Students create musical to call their own
By Daily Bruin Staff
Feb. 28, 2002 9:00 p.m.
By Sophia Whang
Daily Bruin Senior Staff
No one suspected that playing an heiress or a devil would be so
rewarding.
To a group of UCLA students, the production of Christian
Dietrich Grabbe’s “Jest, Satire, Irony, and Deeper
Meaning,” is giving them the experience they’ve always
wanted. As one of the activities designed by a faculty in
residence, English professor Frederick Burwick, the UCLA Office of
Residential Life and the Hedrick Hall Residents Association allows
students to become directors, designers and actors in a production
they are calling their own.
Having adapted the original play into a musical, students were
put to the test in cooperation, management and creativity ““
talents that they will exhibit in the performances this
weekend.
“We tweaked a bunch of things, added extra lines for
characters and added twists, it makes it a lot more fun,”
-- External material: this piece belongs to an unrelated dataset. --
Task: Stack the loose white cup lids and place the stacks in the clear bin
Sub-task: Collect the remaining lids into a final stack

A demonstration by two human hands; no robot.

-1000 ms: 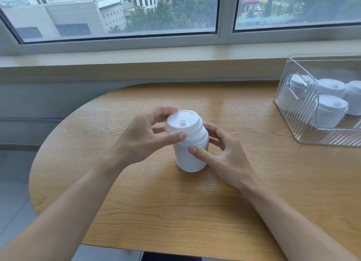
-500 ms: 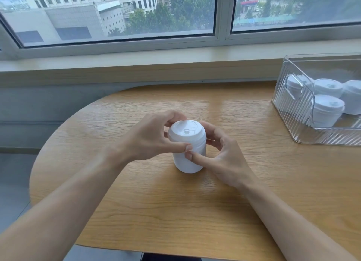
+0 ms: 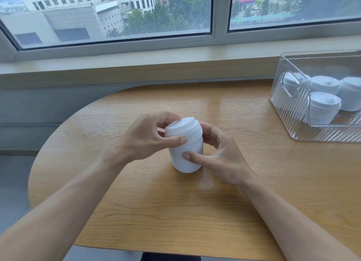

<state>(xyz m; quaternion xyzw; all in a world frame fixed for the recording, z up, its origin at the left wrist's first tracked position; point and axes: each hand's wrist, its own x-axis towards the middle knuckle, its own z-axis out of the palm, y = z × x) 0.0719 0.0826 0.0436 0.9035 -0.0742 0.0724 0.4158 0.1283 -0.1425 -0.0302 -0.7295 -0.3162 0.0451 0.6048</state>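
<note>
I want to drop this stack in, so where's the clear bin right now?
In the head view, the clear bin sits at the table's far right edge, below the windowsill, well right of the lid stack held in both hands.

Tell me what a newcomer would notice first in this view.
First, the white lid stack standing mid-table, gripped by both hands: the left hand near its top, the right hand lower down. Next, the clear bin at the right edge of the wooden table, already holding several lid stacks.
</note>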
said Emily Rolph, director of “Jest” and second-year
ethnomusicology student. “I like to think that we added some
improvements to it. And everyone in the cast took on their own
character and really made it their own.”
Burwick approached Rolph about the daunting position of director
after seeing her work as the music coordinator of “Parachute
Kid,” a musical put together last year by the Chinese Student
Association. Now she has the opportunity to not only arrange music,
but oversee an entire production.
“I think it’s a really good experience, especially
for those students who are not in the theater department and may
not get the chance to normally perform,” Rolph said.
While Rolph took on the role of director, Ai Yokoyama became a
costume designer, sometimes sewing original creations, and Jen
Kwock-Lau became a music director, jazzing up the music taken from
an opera by Carl Maria von Weber.
“Helping out with the songs was very challenging
’cause we had to adapt it from the opera,” said
Kwock-Lau, a fourth-year economics student. “So organizing
the music and teaching the singers the songs was my job
here.”
“It’s been a really great learning experience.
Everyone is so talented, it’s amazing,” Kwock-Lau
added.
Burwick, who acts as the dramaturge and adviser to
“Jest,” chose this particular play because of its
relevance to college life.
The playwright, who was recently recognized in a bicenntenial
celebration of his birth, wrote “Jest” when he was a
21-year-old student at the University of Berlin; he included jokes
about the university and its students. The Weber opera was also
chosen specifically because it was written at the same time and
place as the play, and because Grabbe included jokes about the
opera in “Jest.”
This is Burwick’s fifth year putting on a production with
ORL but his first musical. He thinks the music adds a certain
dazzle and that the new twists and surprising perversions bring
even more humor to the play.
“The Office of Residential Life has funding to support the
creative arts and we have the opportunity here to draw on a lot of
the talent among our residence,” Burwick said.
THEATER: “Jest, Satire, Irony, and Deeper
Meaning,” will play at the UCLA Northwest Campus Auditorium
tonight and tomorrow night at 7:30 p.m. and on Sunday at 2:30 p.m.
There will also be a performance at the Balch Auditorium, Scripps
College, Claremont, on March 7 at 7:30 p.m. Admission is free.